PROBLEM TO WORK ON: The answer must give back every line of the data exactly, with no pictures.

○ ○ ○ ○ ○ ○ ○

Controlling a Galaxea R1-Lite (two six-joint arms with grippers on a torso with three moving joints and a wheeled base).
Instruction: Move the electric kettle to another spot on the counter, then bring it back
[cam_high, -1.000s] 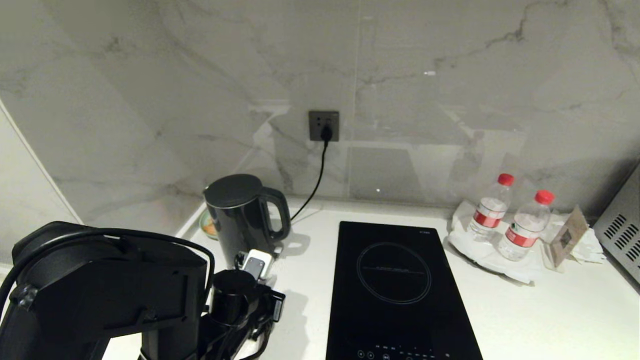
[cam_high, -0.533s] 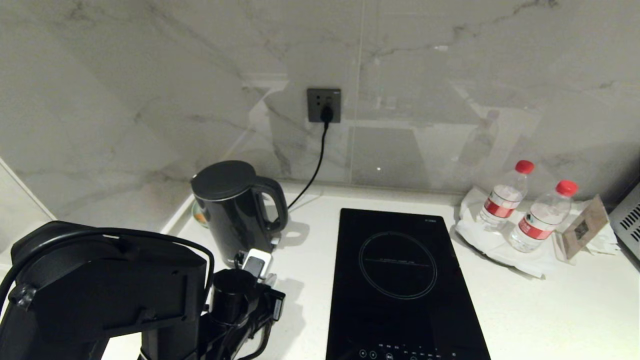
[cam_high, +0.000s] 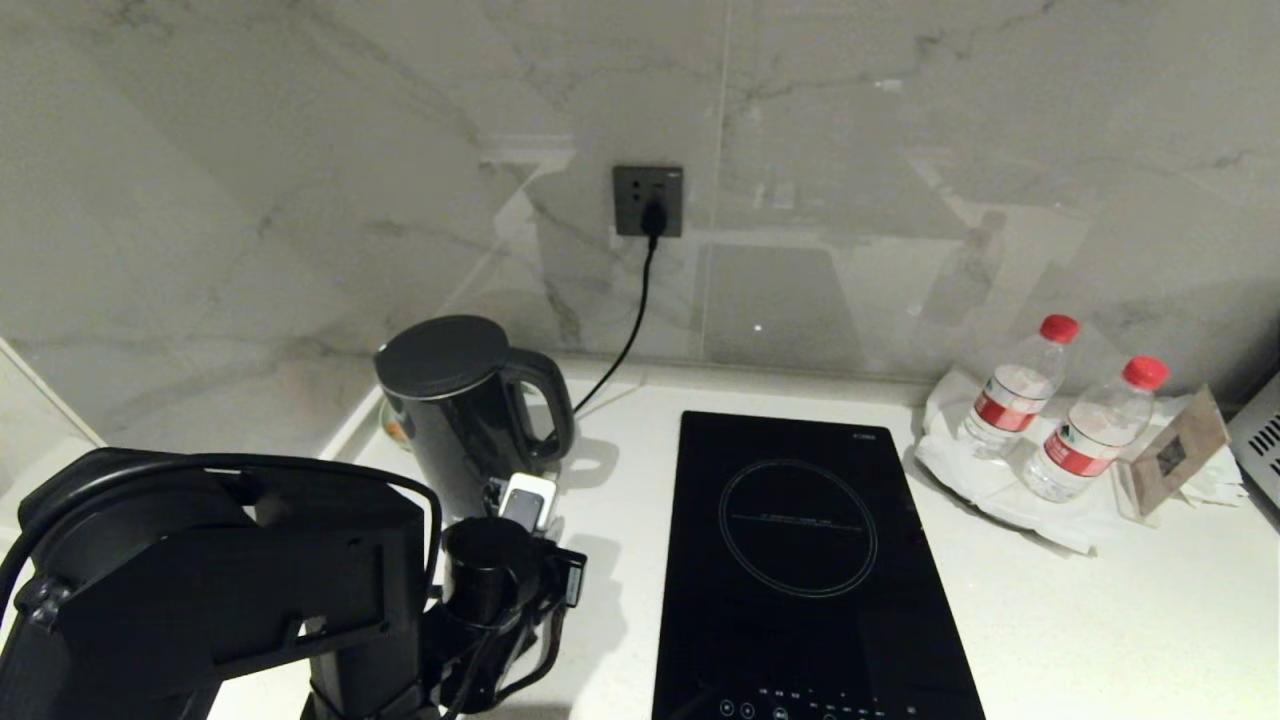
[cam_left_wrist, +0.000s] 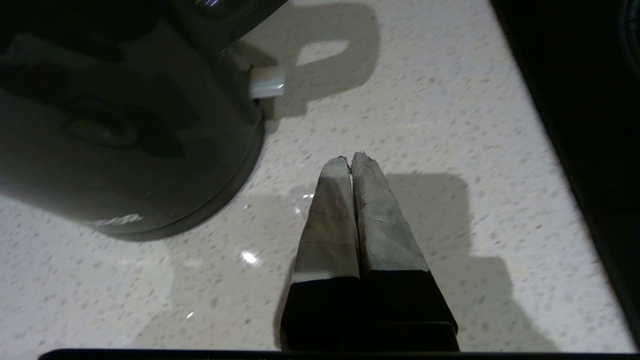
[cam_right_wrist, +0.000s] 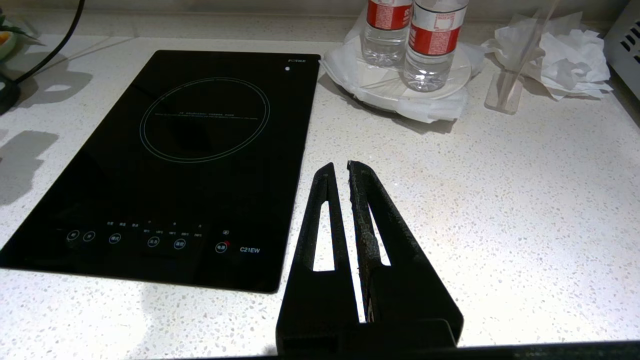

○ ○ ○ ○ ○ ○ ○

EXERCISE RESPONSE:
Controlling a Galaxea R1-Lite (two six-joint arms with grippers on a torso with three moving joints and a wheeled base).
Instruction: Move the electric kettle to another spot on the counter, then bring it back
[cam_high, -1.000s] 
[cam_high, -0.533s] 
[cam_high, +0.000s] 
[cam_left_wrist, +0.000s] 
[cam_right_wrist, +0.000s] 

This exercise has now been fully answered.